● **PROBLEM STATEMENT**: A faithful copy is required. Print each line of the data exactly and omit the pictures.
== COLLECTED MATERIAL ==
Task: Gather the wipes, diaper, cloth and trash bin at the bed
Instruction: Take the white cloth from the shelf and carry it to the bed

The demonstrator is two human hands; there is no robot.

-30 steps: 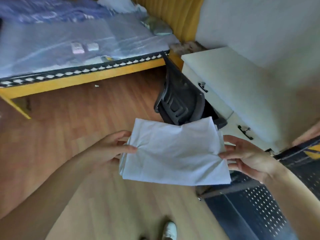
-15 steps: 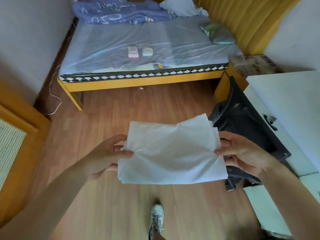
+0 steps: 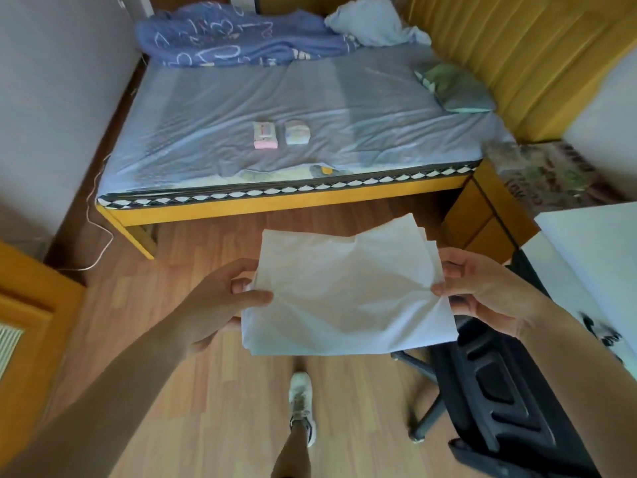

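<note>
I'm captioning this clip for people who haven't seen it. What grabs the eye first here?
The white cloth, stretched between the left hand and the right hand above the wooden floor, dominates the middle. Beyond it lies the bed, with a pink wipes pack and a folded diaper side by side on the sheet. A dark chair fills the lower right.

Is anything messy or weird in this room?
Mostly tidy. The blue blanket lies bunched at the far end of the bed, and the white cloth held between both hands is creased. The wipes pack and diaper sit neatly side by side.
</note>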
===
● **ANSWER TO THIS EXERCISE**:
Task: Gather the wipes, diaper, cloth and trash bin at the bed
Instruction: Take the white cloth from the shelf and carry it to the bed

The demonstrator is two human hands; there is no robot.

-30 steps: 
-15 steps: 
+0 steps: 

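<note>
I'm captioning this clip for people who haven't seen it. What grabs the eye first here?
The white cloth, stretched between the left hand and the right hand above the wooden floor, dominates the middle. Beyond it lies the bed, with a pink wipes pack and a folded diaper side by side on the sheet. A dark chair fills the lower right.

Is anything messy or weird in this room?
Mostly tidy. The blue blanket lies bunched at the far end of the bed, and the white cloth held between both hands is creased. The wipes pack and diaper sit neatly side by side.
</note>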

The exercise has been carried out completely.